Content starts
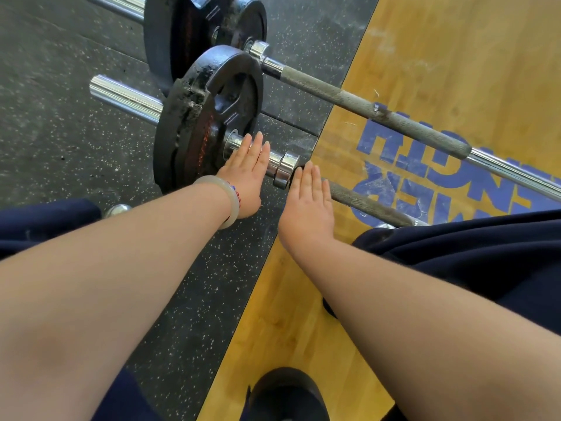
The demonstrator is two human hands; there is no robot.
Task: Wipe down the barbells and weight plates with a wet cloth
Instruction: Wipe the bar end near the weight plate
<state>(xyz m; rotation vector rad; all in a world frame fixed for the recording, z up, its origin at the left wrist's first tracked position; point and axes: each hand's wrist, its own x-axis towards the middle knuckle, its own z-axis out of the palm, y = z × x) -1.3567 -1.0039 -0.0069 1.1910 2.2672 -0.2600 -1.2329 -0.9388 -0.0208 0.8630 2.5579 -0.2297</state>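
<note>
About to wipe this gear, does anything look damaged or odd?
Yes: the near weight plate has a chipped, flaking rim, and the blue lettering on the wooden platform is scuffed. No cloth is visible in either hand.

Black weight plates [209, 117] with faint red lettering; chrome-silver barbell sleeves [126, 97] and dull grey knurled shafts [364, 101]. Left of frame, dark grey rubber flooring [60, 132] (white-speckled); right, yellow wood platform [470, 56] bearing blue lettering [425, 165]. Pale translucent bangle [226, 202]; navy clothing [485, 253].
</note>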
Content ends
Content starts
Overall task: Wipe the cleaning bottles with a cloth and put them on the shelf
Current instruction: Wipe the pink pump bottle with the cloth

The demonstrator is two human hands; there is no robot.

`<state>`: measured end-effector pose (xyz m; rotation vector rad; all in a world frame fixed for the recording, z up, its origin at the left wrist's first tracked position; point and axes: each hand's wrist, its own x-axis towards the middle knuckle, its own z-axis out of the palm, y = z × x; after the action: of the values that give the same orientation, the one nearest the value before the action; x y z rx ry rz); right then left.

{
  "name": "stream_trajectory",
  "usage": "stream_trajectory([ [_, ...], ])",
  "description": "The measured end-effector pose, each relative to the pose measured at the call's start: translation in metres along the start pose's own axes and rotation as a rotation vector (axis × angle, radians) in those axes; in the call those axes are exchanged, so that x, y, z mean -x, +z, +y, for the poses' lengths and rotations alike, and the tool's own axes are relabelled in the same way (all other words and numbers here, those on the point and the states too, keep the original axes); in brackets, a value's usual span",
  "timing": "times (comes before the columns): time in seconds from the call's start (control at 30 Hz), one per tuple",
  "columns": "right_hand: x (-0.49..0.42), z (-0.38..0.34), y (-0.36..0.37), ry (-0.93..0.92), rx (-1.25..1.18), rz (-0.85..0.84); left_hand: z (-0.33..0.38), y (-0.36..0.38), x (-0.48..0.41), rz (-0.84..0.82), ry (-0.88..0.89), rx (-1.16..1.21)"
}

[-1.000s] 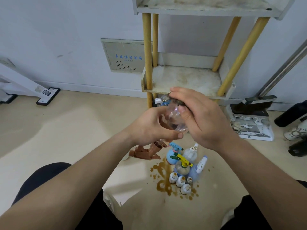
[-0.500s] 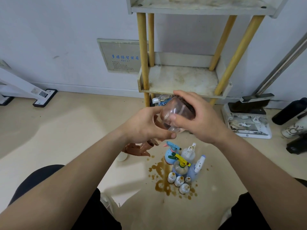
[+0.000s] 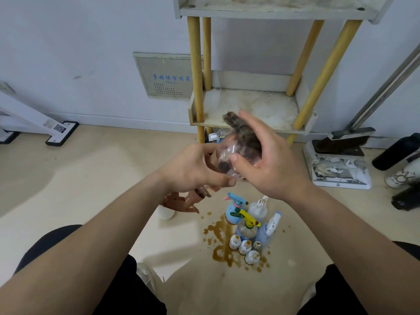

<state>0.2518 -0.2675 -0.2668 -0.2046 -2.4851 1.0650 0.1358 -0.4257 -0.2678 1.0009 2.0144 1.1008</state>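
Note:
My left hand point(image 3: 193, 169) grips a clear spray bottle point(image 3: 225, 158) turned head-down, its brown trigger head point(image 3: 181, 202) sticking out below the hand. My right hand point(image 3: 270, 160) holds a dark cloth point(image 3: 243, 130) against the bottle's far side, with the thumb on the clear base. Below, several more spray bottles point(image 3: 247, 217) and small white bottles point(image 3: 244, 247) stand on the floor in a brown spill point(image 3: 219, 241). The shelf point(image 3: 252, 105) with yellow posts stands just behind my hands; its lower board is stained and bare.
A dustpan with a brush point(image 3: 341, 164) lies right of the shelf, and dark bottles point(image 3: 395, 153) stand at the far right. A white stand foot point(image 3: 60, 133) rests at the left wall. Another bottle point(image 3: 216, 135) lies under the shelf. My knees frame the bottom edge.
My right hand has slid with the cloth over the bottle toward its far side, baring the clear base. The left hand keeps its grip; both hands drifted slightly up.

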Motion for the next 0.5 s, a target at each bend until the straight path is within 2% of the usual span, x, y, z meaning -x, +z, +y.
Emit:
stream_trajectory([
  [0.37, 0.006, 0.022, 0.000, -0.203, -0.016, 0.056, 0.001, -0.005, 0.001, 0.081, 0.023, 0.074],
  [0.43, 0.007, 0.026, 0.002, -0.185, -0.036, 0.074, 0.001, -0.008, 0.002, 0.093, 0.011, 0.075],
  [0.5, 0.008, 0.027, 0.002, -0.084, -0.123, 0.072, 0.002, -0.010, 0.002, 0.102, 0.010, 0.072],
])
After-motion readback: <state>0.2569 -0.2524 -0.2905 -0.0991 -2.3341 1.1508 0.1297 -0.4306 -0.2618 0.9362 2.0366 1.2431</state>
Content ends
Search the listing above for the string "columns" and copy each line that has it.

= ANSWER SECTION =
  "timing": "times (comes before the columns): time in seconds from the call's start (control at 30 Hz), one per tuple",
  "columns": "right_hand: x (-0.49..0.42), z (-0.38..0.34), y (-0.36..0.37), ry (-0.93..0.92), rx (-1.25..1.18), rz (-0.85..0.84); left_hand: z (-0.33..0.38), y (-0.36..0.38), x (-0.48..0.41), rz (-0.84..0.82), ry (-0.88..0.89), rx (-1.16..1.21)"

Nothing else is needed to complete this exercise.